**DIRECTIONS FOR THIS TASK:** Gather all lines from the material that contain "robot".

**ENTRIES PROVIDED:**
· · ·
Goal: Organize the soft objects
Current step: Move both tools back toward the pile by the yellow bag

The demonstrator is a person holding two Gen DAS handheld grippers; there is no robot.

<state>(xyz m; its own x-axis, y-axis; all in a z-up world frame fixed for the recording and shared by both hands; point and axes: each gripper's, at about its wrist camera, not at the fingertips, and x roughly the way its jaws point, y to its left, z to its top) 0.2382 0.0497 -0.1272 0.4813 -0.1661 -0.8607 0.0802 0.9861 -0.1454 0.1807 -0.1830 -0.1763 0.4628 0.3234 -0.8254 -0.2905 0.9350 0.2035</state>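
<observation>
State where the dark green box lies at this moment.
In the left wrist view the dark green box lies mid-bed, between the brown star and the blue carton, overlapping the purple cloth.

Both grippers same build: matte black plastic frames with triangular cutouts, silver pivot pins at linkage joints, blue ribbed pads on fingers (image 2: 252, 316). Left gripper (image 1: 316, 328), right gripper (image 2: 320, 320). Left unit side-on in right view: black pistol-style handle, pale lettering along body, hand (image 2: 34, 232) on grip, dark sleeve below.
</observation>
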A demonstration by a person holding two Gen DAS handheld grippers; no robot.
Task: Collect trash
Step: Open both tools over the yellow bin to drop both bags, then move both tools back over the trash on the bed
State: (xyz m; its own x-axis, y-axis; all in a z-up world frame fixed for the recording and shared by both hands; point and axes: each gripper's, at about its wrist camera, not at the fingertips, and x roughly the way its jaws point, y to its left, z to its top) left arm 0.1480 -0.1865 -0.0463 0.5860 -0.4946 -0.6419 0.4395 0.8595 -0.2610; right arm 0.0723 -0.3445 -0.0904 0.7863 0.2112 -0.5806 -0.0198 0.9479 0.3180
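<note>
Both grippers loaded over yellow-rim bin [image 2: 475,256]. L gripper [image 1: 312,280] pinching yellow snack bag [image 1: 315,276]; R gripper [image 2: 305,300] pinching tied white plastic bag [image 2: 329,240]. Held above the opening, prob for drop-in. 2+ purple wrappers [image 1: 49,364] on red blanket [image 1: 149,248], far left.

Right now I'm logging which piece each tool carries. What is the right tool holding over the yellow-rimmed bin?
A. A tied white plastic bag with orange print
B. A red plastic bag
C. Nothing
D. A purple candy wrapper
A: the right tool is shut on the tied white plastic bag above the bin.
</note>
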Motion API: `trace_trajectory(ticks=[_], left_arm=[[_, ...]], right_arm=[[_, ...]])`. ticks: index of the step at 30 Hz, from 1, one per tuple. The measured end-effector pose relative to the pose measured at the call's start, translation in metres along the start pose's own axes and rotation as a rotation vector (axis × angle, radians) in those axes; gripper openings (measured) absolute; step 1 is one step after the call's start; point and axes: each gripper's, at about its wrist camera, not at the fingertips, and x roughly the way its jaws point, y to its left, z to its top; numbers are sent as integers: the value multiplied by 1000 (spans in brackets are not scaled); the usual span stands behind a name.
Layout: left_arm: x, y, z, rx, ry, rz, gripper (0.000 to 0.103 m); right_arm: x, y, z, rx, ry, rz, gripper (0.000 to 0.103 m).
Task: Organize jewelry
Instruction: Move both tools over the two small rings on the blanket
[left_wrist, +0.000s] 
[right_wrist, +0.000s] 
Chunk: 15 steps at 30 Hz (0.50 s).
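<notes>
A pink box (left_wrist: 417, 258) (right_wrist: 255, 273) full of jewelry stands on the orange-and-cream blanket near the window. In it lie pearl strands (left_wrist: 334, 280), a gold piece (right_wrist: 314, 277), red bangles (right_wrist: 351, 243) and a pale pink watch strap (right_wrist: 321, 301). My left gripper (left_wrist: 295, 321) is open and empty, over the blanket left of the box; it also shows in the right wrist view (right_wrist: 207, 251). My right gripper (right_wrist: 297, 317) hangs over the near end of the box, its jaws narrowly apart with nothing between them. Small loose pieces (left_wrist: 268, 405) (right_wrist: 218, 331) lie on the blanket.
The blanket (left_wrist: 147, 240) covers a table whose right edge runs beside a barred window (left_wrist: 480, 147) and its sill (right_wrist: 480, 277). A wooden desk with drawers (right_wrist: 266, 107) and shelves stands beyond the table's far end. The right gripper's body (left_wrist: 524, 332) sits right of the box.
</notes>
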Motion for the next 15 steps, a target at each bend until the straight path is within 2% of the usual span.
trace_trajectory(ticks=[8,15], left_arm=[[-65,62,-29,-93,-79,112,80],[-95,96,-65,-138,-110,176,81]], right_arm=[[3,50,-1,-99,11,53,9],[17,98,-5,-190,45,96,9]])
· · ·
**WRITTEN RESPONSE:**
The demonstrator is a person holding two Gen DAS handheld grippers; there is no robot.
A demonstration by a person holding two Gen DAS handheld grippers; no robot.

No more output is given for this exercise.